Kamloops, British Columbia–(Newsfile Corp. – May 23, 2019) – Advance Gold Corp. (TSXV: AAX) (“Advance Gold” or “the Company”) is pleased to provide an update on the recent news that Barrick Gold Corporation (“Barrick”) has made a takeover offer for Acacia Mining plc(“Acacia”). The Company has not been contacted by either Barrick or Acacia concerning the takeover offer and its effect on the Kakamega joint venture project between Acacia and Advance Gold.
Earlier this year, new licenses for the joint venture project were issued. Exploration plans have been made for the upcoming exploration season to be underway once the rainy season in west Kenya is over.
The joint venture is owned 85.37% by Acacia and 14.63% by Advance Gold. If during the joint venture either party decides to sell their interest, the other party has a first right of refusal on any offering price. If Advance Gold is diluted down to a 10% interest (approximately $1.7 million in exploration to dilute), then its interest converts to a 3% uncapped net smelter royalty (NSR). In the event that Advance Gold is diluted to a NSR, Acacia Mining has no first rights of refusal and the NSR can be sold directly to any interested party.
Allan Barry Laboucan, President and CEO of Advance Gold Corp. commented: “Advance Gold is keenly watching recent developments concerning the takeover offer that Barrick has made for our joint venture partner Acacia Mining plc. Although Barrick owns a large majority of the shares of Acacia Mining, it is an independently run public company. We are eager to see how the takeover proceeds and how it will affect Advance. We are looking at all our options concerning our Kakamega project.”
Julio Pinto Linares is a QP, Doctor in Geological Sciences with specialty in Economic Geology and Qualified Professional No. 01365 by MMSA., for Advance Gold and is the qualified person as defined by National Instrument 43-101 responsible for the accuracy of technical information contained in this news release.
In a press release dated April 24, 2019, Advance announced that it was granting stock options to its directors, key employees and consultants at an exercise price of $0.12 per share. The Board of Directors has determined that it’s in the Company’s best interest to amend the issue price of these options to $0.065 per share. As per conditions of the Company’s stock option plan, it will be a term of each stock option agreement that a mandatory hold period will be imposed upon the sale or disposition of any shares acquired for four months from the date of the grant of the stock options.
About Advance Gold Corp. (TSXV: AAX)
Advance Gold is a TSX-V listed junior exploration company focused on acquiring and exploring mineral properties containing precious metals. The Company acquired a 100% interest in the Tabasquena Silver Mine in Zacatecas, Mexico in 2017, and the Venaditas project, also in Zacatecas state, in April, 2018.
The Tabasquena project is located near the Milagros silver mine near the city of Ojocaliente, Mexico. Benefits at Tabasquena include road access to the claims, power to the claims, a 100-metre underground shaft and underground workings, plus it is a fully permitted mine.
Venaditas is well located adjacent to Teck’s San Nicholas mine, a VMS deposit, and it is approximately 11km to the east of the Tabasquena project, along a paved road.
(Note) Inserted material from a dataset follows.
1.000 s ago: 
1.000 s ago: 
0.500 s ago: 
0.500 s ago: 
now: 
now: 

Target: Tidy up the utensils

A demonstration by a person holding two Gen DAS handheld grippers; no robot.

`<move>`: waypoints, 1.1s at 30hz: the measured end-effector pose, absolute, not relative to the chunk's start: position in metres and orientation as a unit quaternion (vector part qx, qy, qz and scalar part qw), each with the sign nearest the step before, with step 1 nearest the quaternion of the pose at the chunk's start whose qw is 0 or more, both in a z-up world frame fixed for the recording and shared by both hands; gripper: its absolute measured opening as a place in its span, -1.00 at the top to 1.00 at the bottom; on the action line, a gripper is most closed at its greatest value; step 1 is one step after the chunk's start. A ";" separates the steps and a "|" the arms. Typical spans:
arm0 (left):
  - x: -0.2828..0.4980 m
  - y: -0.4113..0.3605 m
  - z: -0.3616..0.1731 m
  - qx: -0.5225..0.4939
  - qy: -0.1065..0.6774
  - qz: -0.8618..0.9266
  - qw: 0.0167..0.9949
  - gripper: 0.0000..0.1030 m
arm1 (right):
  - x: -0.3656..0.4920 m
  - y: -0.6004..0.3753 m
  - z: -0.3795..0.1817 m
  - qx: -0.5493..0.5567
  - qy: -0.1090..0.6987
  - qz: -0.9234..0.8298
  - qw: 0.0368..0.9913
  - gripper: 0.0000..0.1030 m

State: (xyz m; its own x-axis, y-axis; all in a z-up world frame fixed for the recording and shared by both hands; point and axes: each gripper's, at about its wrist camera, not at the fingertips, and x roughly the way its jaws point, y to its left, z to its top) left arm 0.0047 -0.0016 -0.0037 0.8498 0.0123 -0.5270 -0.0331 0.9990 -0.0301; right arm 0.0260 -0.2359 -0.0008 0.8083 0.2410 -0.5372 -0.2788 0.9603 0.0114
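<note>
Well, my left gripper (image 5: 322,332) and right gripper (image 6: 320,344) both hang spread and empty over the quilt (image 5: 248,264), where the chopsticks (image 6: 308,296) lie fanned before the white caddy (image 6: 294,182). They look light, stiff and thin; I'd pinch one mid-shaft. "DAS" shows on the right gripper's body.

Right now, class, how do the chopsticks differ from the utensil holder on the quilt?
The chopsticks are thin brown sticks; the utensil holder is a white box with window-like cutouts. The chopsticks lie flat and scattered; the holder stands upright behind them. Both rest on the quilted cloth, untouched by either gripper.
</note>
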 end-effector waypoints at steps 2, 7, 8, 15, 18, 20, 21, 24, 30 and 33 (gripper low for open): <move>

In addition, Advance Gold holds a 14.63% interest on strategic claims in the Liranda Corridor in Kenya, East Africa. The remaining 85.37% of the Kakamega project is held by Acacia Mining (63% owned by Barrick Gold Corporation).
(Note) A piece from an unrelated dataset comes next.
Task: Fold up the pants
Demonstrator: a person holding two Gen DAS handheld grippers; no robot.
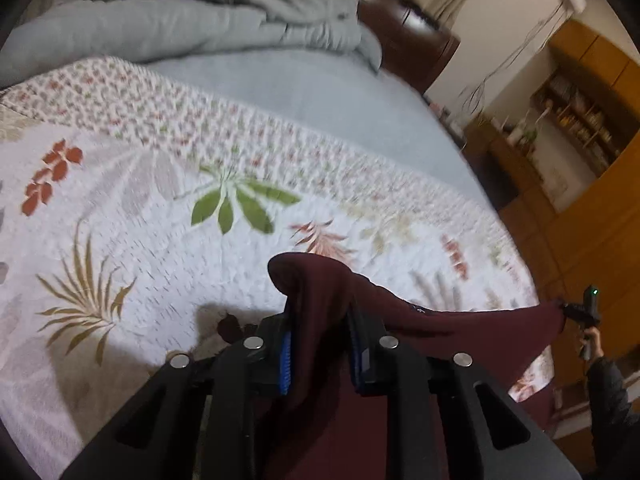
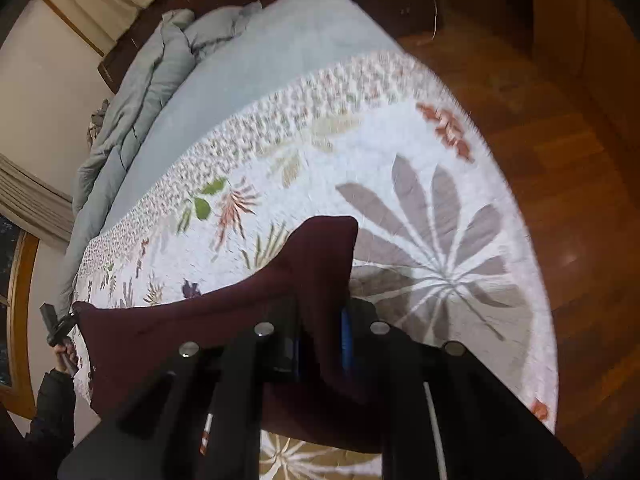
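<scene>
The dark maroon pants (image 1: 460,324) hang stretched in the air between my two grippers, above the bed. My left gripper (image 1: 318,344) is shut on one end of the pants, and a fold of cloth bulges out past its blue pads. In the left wrist view, my right gripper (image 1: 576,312) shows far right, pinching the other end. In the right wrist view, my right gripper (image 2: 320,344) is shut on the pants (image 2: 180,336), and my left gripper (image 2: 60,326) shows far left holding the opposite corner.
A white quilt with leaf prints (image 1: 160,208) covers the near part of the bed (image 2: 440,208). A bunched grey-green duvet (image 1: 200,12) lies at the headboard end. Wooden floor (image 2: 560,160) lies beside the bed. Wooden shelves (image 1: 580,120) stand by the wall.
</scene>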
For further information, please contact:
Allan Barry Laboucan,
President and CEO
Phone: (604) 505-4753
Email: [email protected]
Corporate website: www.advancegold.ca
This news release contains certain statements that may be deemed “forward-looking statements. Forward looking statements are statements that are not historical facts and are generally, but not always, identified by the words “expects”, “plans”, “anticipates”, “believes”, “intends”, “estimates”, “projects”, “potential” and similar expressions, or that events or conditions “will”, “would”, “may”, “could” or “should” occur. Although the Company believes the expectations expressed in such forward-looking statements are based on reasonable assumptions, such statements are not guarantees of future performance and actual results may differ materially from those in forward based on the beliefs, estimates and opinions of the Company’s management on the date the statements are made. The Company undertakes no obligation to update these forward-looking statements in the event that management’s beliefs, estimates or opinions, or other factors should change, except as required by law.